# Part I

In the first part, we connect to the databases and collect and parse the speeches.


## `import` statements

This section loads ancillary code that isn't part of base Python.

In [None]:
# code related to DICES
from dicesapi import DicesAPI
from dicesapi.text import CtsAPI
from dicesapi.jupyter import NotebookPBar

# science and graphing tools
import pandas as pd
from matplotlib import pyplot as plt

## Create connections to external data sources

This section instantiates two important "objects" and saves them to variables for later use. One, `api` is a connection to the DICES database. We'll use this to download speech data. The other, `cts`, is a connection to the Perseus Digital Library. It will be used to download the actual text of the speeches once we know their beginning and ending loci.

In [None]:
# connection to DICES
api = DicesAPI(
    logfile = 'dices.log',
    progress_class = NotebookPBar,
)

# connection to Perseus
cts = CtsAPI(
    dices_api = api,
)

## Download all the speeches

Here we download all the speeches from DICES using a single command. The resulting collection of data (we call it a SpeechGroup) is saved to a variable called `speeches`.

In [None]:
speeches = api.getSpeeches(progress=True)

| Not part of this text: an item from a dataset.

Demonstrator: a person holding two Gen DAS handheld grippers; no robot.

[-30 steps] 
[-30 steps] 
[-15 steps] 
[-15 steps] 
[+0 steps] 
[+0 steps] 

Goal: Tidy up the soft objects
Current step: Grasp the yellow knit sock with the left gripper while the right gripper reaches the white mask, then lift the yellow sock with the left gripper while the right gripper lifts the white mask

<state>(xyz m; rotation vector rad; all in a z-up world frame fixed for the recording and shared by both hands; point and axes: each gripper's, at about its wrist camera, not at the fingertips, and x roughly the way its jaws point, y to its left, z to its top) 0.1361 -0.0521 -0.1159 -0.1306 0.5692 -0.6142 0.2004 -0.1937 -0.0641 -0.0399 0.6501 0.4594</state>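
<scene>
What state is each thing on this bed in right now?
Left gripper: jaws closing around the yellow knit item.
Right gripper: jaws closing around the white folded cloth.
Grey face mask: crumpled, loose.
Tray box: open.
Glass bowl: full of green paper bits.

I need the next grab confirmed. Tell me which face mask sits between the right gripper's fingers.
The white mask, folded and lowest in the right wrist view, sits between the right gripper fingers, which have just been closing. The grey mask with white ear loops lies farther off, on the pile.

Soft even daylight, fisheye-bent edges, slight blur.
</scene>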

## Select only the Latin speeches

For now, let's look just at the Latin speeches. We can select a subset of `speeches` by using the `advancedFilter` method. This command takes as its argument a simple function definition. That function is then run on every one of the speeches in the SpeechGroup: any speeches for which the function returns `True` are selected; those for which it returns `False` are left behind.

The function definition is created by the `lambda` keyword -- don't worry too much about the details, but basically the function we're creating here just returns `True` if the speech's `lang` tag is set to `'latin'` and `False` otherwise.

In [None]:
latin_speeches = speeches.advancedFilter(lambda s: s.lang == 'latin')

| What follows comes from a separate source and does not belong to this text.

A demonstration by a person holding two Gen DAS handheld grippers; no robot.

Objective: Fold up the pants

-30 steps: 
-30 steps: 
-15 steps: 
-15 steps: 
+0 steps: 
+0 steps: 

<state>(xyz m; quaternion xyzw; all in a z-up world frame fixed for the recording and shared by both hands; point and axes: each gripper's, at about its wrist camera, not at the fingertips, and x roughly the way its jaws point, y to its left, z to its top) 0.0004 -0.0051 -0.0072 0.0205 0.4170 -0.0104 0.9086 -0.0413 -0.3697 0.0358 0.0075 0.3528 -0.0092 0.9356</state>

### Sanity check: did the filter work?

How many speeches are there in total? How many are in the Latin subset?

In [None]:
print('total speeches:', len(speeches))
print('latin speeches:', len(latin_speeches))

## Download the text of the speeches from Perseus

In this section, we loop over all the speeches in the SpeechGroup. Our **loop variable**, here called `speech`, is set to each of the Latin speeches in turn as we repeatedly execute all the indented commands.

Within the loop, we attempt to download the text of the speech using `cts`, our connection to the Perseus Digital Library. Some of the speeches don't work: in some cases there are whole texts that aren't available from Perseus, in other cases, it's a matter of misalignment between the textual editions used by DICES versus Perseus.

In [None]:
# create a progress bar: this can take a while
pbar = NotebookPBar(max=len(latin_speeches))

for speech in latin_speeches:
    
    # advance the progress bar
    pbar.update()

    # if this speech has already been downloaded, skip it
    if hasattr(speech, 'passage') and (speech.passage is not None):
        continue
    
    # otherwise, try to download
    speech.passage = cts.getPassage(speech)

## Drop speeches for which text download failed

Here we weed out any speeches for which the previous step didn't work. The final line in the loop above attempts to download the text from Perseus as a CTS Passage object, and saves the result as a new attribute of the speech, here called `speech.passage`. If this step fails, then `speech.passage` will be `None` instead of a new Passage object.

In [None]:
selected_speeches = latin_speeches.advancedFilter(lambda s: s.passage is not None)

In [None]:
print('latin speeches:', len(latin_speeches))
print('selected:', len(selected_speeches))

## Parse the text of the speeches with SpaCy

In this section, we parse all the speeches with the Natural Language Processing toolkit SpaCy. For the Latin texts, we're using Patrick Burns' [LatinCy](https://huggingface.co/latincy), specifically the model `la_core_web_sm`.

In [None]:
# create a progress bar
pbar = NotebookPBar(max=len(selected_speeches))

for speech in selected_speeches:
    
    # update the progress bar
    pbar.update()
    
    # run SpaCy
    speech.passage.runSpacyPipeline()

# Part II

Now that we've got the speeches parsed, let's explore the data a little. We'll start with a single speech, Juno's speech to Aeolus in *Aeneid* 1. I happen to know its speech id is 1529.

In [None]:
speech = selected_speeches.filterIDs([1529])[0]
print(speech)

### Speech text

The plain text of the speech is stored as the `.passage.text` attribute.

In [None]:
print(speech.passage.text)

### SpaCy document

After performing NLP, SpaCy collects information about the text in an object called a "Document", which is saved for us here as `.passage.spacy_doc`. One way we can use this document is as a container of tokens.

In [None]:
for token in speech.passage.spacy_doc:
    print(token)

### SpaCy tokens

Each of these tokens carries a number of useful attributes:
- `lemma_`: the dictionary headword
- `pos_`: a universal part of speech tag
- `morph`: a collection of morphological attributes

Let's examine the first ten tokens more closely:

In [None]:
for token in speech.passage.spacy_doc[:10]:
    print(token.text, token.lemma_, token.pos_, token.morph, sep='\t')